DfE publishes the SEND Review

The Department for Education (DfE) has today published the SEND review. The Green Paper, SEND Review - right support, right place, right time, launches a consultation that seeks responses by 1st July 2022. BASE will be seeking member views on the SEND Review proposals before submitting a response.

The review has identified 3 key challenges facing the SEND and alternative provision system:

  1. Navigating the SEND system and alternative provision is not a positive experience for too many children, young people and their families. 
  2. Outcomes for children and young people with SEND or in alternative provision are consistently worse than their peers across every measure. 
  3. Despite the continuing and unprecedented investment, the system is not financially sustainable.

The review confirms the allocation of £18 million over the next three years to build capacity in the Supported Internships Programme, and improve transitions at further education by introducing Common Transfer Files alongside piloting the roll out of adjustment passports to ensure young people with SEND are prepared for employment and higher education.


BASE Chief Executive, Huw Davies, said,

"BASE welcomes publication of the Green Paper. We have been in discussions with DfE for many months about the content and the need to improve life outcomes for disabled young people. The SEND system has been difficult for families to navigate and has been unnecessarily adversarial and inconsistent around the country. We are pleased that DfE recognises this and wants to develop a system where every young person can access the right support in the right place at the right time. We welcome the new local SEND Partnerships and development of local inclusion plans and hope that they will ensure greater consistency in how support needs are assessed and met.

"We welcome the investment in workforce development, particularly within mainstream education. This is vital if we are to reduce the SEND employment gap. The Review signals improved support for providers and employers to deliver high quality supported internships, traineeships and supported apprenticeships. 

"We are pleased to see the introduction of common transfer files as a way of sharing information between providers and we will need to see far better data on outcomes and job sustainability. We'd like to have seen the removal of the word "special" when describing young people with additional needs and questions remain about the adequacy of funding and the requirement for all schools to join an academy trust. However, overall, this Green Paper is a strong step in the right direction and we look forward to working with DfE on its implementation."


The proposals

Detailed proposals in the SEND and alternative provision green paper include:

  • Setting new national standards across education, health and care to build on the foundations created through the Children and Families Act 2014, for a higher performing SEND system;
  • simplified Education, Health and Care Plan (EHCP) through digitising plans to make them more flexible, reducing bureaucracy and supporting parents to make informed choices via a list of appropriate placements tailored to their child’s needs, meaning less time spent researching the right school;
  • A new legal requirement for councils to introduce ‘local inclusion plans’ that bring together early years, schools and post-16 education with health and care services, giving system partners more certainty on who is responsible and when;
  • Improving oversight and transparency through the publication of new ‘local inclusion dashboards’ to make roles and responsibilities of all partners within the system clearer for parents and young people, helping to drive better outcomes;
  • A new national framework for councils for banding and tariffs of High Needs, to match the national standards and offer clarity on the level of support expected, and put the system on a financially sustainable footing in the future;
  • Changing the culture and practice in mainstream education to be more inclusive and better at identifying and supporting needs, including through earlier intervention and improved targeted support;
  • Improving workforce training through the introduction of a new SENCo NPQ for school SENCos and increasing the number of staff with an accredited level 3 qualification in early years settings; and
  • reformed and integrated role for alternative provision (AP), with a new delivery model in every local area focused on early intervention. AP will form an integral part of local SEND systems with improvements to settings and more funding stability.

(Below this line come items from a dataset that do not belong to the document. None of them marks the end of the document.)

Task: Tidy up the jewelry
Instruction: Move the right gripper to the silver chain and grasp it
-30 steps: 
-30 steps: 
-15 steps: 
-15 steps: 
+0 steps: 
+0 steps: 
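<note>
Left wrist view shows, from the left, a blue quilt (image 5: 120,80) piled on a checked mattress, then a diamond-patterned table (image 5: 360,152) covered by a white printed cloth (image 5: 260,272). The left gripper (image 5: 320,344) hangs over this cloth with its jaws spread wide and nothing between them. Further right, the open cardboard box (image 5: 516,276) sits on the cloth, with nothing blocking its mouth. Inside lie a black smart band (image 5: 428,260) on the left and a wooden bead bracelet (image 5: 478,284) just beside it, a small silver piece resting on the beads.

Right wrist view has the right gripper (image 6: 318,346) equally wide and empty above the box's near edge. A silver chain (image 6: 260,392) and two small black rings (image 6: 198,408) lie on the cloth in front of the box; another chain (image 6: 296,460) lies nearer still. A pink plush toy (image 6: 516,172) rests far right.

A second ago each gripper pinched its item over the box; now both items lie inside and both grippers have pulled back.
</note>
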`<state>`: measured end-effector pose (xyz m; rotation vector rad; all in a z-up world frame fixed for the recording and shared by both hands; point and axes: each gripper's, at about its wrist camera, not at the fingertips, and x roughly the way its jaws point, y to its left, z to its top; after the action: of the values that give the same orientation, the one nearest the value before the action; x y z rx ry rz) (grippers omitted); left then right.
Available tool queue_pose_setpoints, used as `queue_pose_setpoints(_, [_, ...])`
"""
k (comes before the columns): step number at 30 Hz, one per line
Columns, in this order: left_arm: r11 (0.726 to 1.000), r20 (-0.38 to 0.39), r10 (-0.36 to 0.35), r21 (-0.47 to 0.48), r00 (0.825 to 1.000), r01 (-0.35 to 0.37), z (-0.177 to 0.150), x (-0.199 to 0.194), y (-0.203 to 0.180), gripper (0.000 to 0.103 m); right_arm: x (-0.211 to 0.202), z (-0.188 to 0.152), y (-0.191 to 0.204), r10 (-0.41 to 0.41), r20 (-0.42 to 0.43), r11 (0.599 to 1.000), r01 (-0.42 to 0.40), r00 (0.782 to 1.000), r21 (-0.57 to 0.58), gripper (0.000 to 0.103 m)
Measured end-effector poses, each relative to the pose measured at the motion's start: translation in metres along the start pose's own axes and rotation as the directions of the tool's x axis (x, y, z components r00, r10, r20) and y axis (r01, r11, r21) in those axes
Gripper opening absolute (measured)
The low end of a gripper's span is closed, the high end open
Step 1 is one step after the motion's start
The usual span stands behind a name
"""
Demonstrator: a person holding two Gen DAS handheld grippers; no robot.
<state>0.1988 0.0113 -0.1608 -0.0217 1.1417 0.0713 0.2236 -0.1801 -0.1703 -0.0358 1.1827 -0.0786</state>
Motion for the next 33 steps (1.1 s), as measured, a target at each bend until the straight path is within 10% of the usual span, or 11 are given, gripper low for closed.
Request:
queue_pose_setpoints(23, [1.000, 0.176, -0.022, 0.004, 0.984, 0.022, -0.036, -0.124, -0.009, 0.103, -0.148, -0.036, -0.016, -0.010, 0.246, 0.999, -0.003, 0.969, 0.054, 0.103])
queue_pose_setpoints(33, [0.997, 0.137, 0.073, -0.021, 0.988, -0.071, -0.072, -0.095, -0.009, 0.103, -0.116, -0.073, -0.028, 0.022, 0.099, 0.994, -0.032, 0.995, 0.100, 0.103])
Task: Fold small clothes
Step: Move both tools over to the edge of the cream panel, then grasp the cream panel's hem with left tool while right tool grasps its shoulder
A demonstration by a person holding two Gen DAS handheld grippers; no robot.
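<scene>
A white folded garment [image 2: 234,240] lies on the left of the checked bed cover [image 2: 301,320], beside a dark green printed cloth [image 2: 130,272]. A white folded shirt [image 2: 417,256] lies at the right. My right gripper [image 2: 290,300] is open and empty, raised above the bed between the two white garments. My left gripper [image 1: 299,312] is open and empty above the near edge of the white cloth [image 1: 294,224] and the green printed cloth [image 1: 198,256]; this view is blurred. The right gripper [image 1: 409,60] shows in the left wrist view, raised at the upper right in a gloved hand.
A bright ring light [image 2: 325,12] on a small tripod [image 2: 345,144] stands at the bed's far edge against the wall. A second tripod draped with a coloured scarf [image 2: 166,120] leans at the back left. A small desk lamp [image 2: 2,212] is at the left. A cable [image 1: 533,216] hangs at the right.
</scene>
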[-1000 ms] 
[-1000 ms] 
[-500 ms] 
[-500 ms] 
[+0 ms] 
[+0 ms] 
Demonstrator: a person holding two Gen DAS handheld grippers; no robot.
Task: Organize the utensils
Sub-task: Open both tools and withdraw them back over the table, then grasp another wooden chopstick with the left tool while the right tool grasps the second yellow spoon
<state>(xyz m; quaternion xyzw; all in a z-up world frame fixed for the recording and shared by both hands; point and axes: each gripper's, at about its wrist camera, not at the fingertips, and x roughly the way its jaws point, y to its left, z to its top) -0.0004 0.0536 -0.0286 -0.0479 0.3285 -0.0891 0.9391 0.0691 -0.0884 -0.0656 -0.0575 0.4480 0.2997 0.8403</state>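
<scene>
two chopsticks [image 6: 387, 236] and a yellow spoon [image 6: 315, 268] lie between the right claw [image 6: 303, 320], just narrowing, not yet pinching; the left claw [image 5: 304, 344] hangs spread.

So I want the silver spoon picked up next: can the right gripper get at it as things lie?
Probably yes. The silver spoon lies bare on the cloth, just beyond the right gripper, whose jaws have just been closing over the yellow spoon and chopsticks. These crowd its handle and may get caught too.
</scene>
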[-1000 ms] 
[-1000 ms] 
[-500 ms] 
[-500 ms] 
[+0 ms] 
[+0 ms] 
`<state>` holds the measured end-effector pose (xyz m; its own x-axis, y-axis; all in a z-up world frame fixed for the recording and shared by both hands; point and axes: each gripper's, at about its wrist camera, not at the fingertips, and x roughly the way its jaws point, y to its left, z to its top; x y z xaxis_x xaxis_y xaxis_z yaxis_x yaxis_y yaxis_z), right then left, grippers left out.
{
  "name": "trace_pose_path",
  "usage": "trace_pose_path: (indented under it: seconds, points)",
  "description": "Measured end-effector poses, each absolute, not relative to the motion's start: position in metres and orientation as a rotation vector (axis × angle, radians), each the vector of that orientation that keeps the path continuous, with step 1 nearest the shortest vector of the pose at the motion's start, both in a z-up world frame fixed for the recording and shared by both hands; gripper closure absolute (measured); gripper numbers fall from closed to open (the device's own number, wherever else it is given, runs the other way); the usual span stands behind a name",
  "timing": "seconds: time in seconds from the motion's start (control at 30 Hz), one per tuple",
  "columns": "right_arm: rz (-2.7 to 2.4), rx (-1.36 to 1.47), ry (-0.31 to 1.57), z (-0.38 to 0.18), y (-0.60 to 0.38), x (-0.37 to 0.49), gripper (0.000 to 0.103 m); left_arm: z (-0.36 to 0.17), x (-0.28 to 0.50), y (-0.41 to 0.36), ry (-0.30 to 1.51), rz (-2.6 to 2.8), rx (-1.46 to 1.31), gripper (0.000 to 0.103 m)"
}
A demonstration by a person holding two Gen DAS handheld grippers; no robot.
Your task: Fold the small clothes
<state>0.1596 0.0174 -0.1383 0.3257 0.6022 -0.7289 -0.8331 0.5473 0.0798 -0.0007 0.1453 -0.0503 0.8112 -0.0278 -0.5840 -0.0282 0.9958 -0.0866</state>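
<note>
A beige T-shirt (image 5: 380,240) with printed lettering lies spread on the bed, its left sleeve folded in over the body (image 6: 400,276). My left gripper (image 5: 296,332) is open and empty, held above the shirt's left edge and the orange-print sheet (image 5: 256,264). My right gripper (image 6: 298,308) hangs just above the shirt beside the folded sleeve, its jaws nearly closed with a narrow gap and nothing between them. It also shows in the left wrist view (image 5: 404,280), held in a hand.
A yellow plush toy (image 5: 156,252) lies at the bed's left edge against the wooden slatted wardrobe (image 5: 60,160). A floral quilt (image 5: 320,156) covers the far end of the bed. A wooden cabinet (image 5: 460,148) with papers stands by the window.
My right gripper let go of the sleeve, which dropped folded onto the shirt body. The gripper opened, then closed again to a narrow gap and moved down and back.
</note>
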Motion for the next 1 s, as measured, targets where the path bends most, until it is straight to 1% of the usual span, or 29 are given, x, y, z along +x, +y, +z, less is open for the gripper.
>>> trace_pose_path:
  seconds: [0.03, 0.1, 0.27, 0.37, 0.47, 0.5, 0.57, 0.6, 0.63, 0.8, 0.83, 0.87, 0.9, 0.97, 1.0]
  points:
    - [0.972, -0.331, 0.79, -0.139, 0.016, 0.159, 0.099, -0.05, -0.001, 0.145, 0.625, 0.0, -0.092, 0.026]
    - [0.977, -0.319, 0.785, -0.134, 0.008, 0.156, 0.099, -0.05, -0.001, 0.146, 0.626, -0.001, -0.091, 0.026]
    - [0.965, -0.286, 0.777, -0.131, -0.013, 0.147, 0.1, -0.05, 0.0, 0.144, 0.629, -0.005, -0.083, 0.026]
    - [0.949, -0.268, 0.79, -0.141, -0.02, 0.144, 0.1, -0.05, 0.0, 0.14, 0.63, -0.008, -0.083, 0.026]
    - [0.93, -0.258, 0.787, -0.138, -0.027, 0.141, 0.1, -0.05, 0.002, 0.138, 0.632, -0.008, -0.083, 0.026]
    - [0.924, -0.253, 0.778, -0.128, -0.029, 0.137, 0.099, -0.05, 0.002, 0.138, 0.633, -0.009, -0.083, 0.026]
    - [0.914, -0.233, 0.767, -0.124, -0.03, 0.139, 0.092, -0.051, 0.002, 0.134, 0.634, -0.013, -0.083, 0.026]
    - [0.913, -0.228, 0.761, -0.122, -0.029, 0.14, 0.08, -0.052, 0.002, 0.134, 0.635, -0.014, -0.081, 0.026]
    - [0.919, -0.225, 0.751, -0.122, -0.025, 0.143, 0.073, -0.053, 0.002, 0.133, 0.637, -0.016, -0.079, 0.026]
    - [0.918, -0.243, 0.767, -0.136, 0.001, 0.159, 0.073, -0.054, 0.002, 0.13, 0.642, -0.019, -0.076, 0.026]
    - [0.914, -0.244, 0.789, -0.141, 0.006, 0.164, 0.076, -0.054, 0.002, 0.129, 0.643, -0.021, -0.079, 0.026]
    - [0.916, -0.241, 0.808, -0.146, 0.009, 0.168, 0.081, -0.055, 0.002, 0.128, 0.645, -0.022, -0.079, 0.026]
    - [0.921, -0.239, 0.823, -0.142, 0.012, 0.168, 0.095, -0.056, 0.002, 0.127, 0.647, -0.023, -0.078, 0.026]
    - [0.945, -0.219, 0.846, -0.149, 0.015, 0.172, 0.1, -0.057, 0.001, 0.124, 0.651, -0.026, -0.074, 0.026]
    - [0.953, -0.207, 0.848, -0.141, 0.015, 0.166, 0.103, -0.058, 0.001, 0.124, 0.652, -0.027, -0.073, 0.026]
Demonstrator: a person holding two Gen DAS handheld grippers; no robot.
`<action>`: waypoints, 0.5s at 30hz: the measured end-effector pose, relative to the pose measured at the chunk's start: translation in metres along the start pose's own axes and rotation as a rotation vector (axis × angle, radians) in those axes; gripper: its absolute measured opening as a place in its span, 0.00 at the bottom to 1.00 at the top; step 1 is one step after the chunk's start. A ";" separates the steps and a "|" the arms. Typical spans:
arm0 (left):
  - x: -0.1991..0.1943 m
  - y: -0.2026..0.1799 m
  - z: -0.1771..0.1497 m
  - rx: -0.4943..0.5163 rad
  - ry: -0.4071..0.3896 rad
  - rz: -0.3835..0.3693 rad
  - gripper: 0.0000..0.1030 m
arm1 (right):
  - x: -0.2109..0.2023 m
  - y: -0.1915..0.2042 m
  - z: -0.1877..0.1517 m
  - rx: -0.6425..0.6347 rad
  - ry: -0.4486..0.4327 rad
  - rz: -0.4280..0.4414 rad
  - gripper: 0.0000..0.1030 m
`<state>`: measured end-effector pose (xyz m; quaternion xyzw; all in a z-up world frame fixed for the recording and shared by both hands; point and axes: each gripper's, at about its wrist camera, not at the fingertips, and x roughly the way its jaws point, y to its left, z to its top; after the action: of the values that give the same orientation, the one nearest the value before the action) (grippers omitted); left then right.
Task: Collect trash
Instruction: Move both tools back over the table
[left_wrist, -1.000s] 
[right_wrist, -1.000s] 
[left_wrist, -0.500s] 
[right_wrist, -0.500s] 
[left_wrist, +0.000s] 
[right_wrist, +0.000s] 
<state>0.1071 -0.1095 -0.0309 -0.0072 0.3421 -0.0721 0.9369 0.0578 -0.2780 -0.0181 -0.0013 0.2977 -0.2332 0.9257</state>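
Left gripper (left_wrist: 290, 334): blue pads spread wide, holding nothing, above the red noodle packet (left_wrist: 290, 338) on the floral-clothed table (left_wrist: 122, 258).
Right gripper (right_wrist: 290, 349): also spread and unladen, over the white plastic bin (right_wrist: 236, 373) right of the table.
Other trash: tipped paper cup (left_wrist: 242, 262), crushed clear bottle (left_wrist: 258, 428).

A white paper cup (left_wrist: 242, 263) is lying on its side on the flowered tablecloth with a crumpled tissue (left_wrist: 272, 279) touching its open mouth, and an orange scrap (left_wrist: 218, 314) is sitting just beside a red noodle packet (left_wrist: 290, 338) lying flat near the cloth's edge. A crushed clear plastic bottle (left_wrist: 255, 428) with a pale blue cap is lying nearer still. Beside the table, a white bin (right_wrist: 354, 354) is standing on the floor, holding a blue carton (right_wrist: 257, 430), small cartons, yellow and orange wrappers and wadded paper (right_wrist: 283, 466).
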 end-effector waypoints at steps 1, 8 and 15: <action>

The proposals are backed by new funding to implement them, worth £70 million. This will build on the £9 billion government investment in local authority high needs budgets next year and £2.6 billion for new places for children with SEND over the next three years. Capital funding allocations worth £1.4 billion have also been published today for councils to pay for new places and improve existing provision for children and young people with SEND, or those who will benefit from high-quality Alternative Provision.